*Work to be completed*.
Please reproduce the data exactly, though every picture must stay out.
_ _ _ _ _
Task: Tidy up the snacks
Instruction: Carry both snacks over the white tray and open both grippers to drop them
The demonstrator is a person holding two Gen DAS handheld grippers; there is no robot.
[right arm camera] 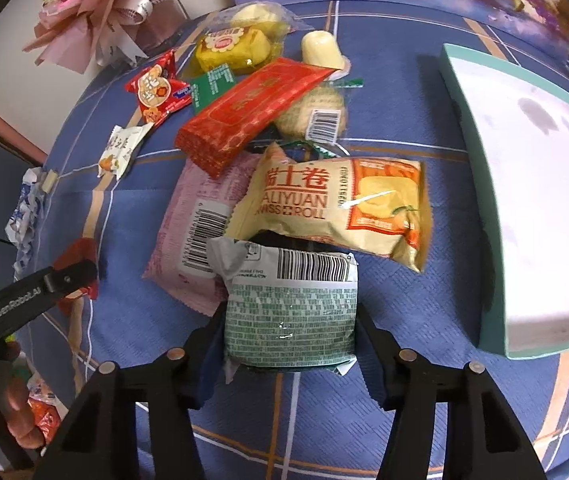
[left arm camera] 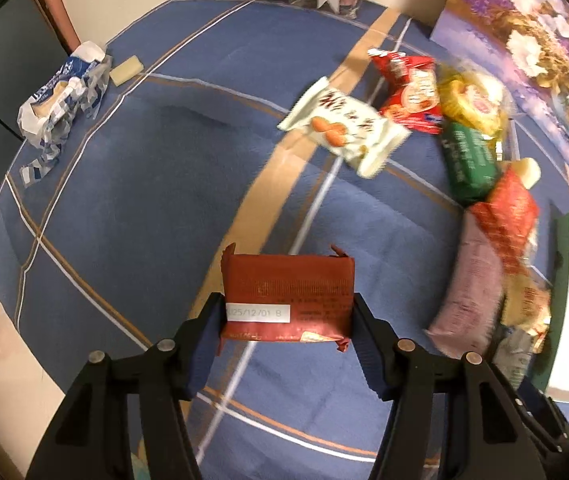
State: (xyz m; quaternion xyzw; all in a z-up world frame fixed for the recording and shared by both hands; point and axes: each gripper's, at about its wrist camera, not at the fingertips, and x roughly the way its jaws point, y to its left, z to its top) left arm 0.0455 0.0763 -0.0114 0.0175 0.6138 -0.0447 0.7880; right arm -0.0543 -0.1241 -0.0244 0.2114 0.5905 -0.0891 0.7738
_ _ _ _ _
*Exercise result*.
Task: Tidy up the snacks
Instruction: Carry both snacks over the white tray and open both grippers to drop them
The demonstrator is a person holding two Gen DAS handheld grippers; there is no robot.
[right arm camera] 
[left arm camera] 
State: (xyz m; quaternion xyzw; all in a z-up world frame fixed for the recording and shared by both hands; point and axes: each gripper's, at about its wrist camera, not at the fingertips, and x roughly the way its jaws point, y to its left, z to its top) left arm 0.0455 0.0763 -0.0114 0.0175 0.6138 -0.0447 0.7880; right arm -0.0543 -0.1241 -0.0244 0.2114 0.5905 -0.0891 0.7738

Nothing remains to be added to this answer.